▸ What is being asked:
Where a line below holds the string "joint", that line goes into the answer.

▸ Records for processing:
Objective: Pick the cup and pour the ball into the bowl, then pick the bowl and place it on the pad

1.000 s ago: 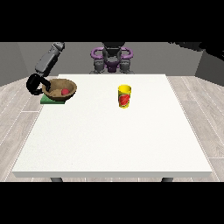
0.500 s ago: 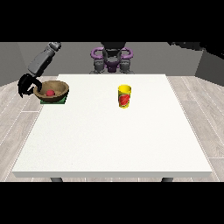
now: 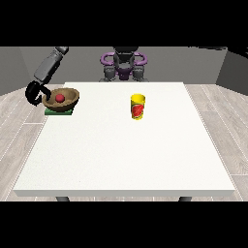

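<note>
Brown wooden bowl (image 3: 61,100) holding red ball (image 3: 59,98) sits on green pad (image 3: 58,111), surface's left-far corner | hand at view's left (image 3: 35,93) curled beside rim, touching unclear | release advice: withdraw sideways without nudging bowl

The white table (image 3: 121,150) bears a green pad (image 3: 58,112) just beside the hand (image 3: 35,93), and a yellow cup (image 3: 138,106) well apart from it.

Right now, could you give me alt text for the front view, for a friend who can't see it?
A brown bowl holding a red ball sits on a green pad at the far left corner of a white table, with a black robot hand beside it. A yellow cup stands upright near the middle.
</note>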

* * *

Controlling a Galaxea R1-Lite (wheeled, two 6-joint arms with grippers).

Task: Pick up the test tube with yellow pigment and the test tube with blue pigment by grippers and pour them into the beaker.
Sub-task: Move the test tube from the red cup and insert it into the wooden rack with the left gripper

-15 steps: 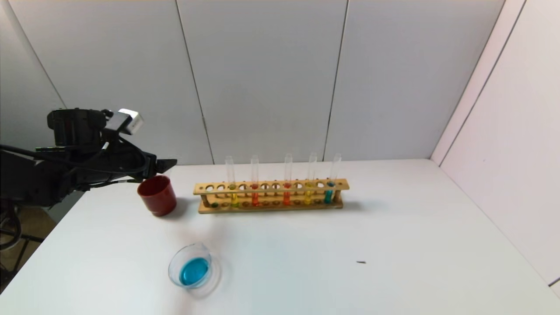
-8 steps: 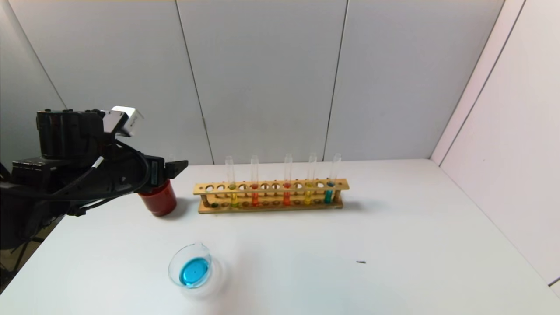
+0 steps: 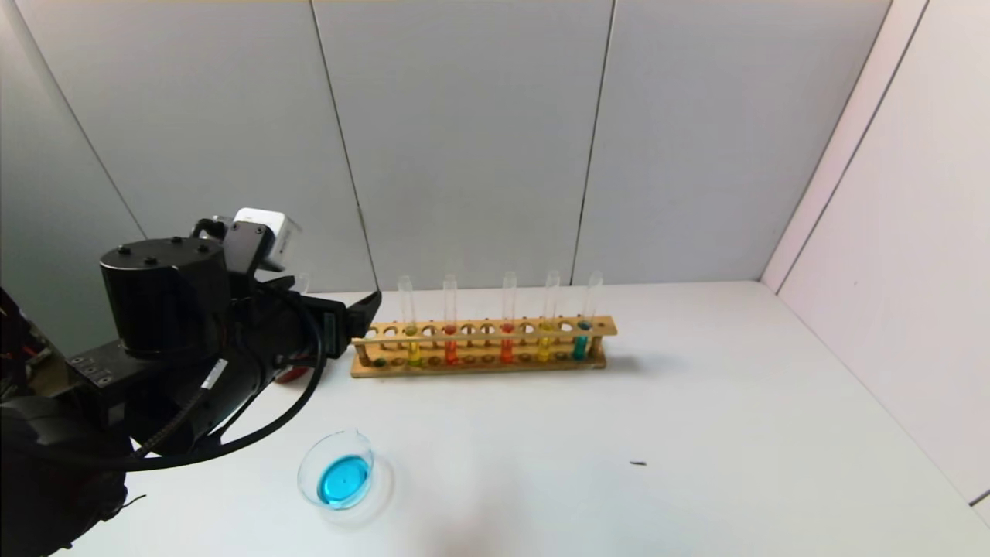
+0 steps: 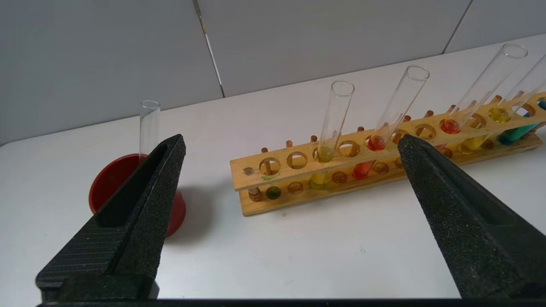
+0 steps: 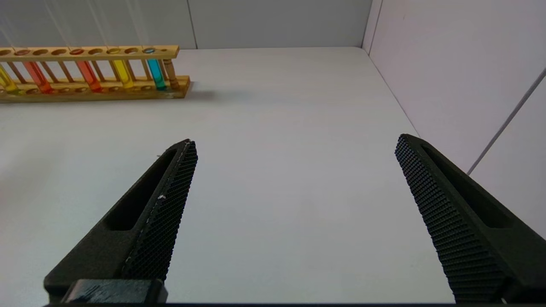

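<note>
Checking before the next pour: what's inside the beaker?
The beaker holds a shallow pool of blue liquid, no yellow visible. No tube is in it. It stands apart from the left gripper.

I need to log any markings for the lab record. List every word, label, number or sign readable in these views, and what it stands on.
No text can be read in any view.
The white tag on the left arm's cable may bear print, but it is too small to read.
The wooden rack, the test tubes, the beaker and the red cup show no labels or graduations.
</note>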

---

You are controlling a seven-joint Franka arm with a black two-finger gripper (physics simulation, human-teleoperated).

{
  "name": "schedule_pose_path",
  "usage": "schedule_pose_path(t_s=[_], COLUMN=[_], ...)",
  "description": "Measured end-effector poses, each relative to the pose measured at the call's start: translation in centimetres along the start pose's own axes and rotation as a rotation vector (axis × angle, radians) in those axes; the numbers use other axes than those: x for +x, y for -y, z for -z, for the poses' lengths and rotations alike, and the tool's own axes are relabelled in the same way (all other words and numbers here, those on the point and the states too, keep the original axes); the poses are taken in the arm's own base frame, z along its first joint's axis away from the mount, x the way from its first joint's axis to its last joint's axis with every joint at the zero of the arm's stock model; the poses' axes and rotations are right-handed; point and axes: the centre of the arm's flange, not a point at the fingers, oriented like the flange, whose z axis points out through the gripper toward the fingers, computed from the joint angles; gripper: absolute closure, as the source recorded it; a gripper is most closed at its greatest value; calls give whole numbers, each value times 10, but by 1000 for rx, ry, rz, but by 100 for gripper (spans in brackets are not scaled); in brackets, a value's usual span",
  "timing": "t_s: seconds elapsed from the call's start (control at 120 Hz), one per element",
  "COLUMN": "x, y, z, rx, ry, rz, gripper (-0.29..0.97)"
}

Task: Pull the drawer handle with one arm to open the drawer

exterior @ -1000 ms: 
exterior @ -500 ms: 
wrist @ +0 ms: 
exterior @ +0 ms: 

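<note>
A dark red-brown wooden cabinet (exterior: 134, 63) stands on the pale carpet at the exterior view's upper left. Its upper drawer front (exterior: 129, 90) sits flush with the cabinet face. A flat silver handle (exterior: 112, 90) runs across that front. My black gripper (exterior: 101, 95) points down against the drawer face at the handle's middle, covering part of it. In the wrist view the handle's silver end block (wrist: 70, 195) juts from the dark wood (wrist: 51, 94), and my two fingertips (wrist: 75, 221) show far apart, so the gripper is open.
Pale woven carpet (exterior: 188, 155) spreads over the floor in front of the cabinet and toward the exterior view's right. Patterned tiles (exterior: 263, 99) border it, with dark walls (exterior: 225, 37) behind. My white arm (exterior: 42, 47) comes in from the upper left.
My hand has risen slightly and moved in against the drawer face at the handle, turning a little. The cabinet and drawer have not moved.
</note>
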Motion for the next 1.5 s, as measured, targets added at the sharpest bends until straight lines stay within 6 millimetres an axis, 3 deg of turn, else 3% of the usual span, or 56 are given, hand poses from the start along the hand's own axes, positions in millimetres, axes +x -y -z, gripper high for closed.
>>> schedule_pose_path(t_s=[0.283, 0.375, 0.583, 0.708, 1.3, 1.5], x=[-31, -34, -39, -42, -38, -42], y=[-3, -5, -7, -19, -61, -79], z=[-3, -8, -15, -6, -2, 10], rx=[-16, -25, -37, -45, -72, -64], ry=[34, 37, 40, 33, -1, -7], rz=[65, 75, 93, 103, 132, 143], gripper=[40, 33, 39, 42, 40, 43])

▸ Output for this exercise:
Controlling a Galaxea R1-Lite (wheeled, two 6-joint arms with grippers).
You are controlling a seven-joint Franka arm with a black two-finger gripper (physics simulation, human-teleoperated).
  "description": "Measured end-effector poses, each relative to the pose measured at the call's start: translation in centimetres along the start pose's own axes and rotation as a rotation vector (axis × angle, radians) in those axes; the numbers use other axes than those: x for +x, y for -y, z for -z, for the poses' lengths and rotations alike, and the tool's own axes are relabelled in the same way (all other words and numbers here, those on the point and the states too, keep the original axes); the poses are taken in the arm's own base frame, z along its first joint's axis away from the mount, x the way from its first joint's axis to its last joint's axis with every joint at the zero of the arm's stock model; the poses' axes and rotations are right-handed; point and axes: the centre of the arm's flange, not a point at the fingers, oriented like the flange, whose z axis points out through the gripper toward the fingers, computed from the joint angles; gripper: absolute closure, as the source recorded it; a gripper is most closed at its greatest value; calls give whole numbers, each value times 10, but by 1000 for rx, ry, rz, but by 100 for gripper (spans in brackets are not scaled); in brackets, a value's usual span",

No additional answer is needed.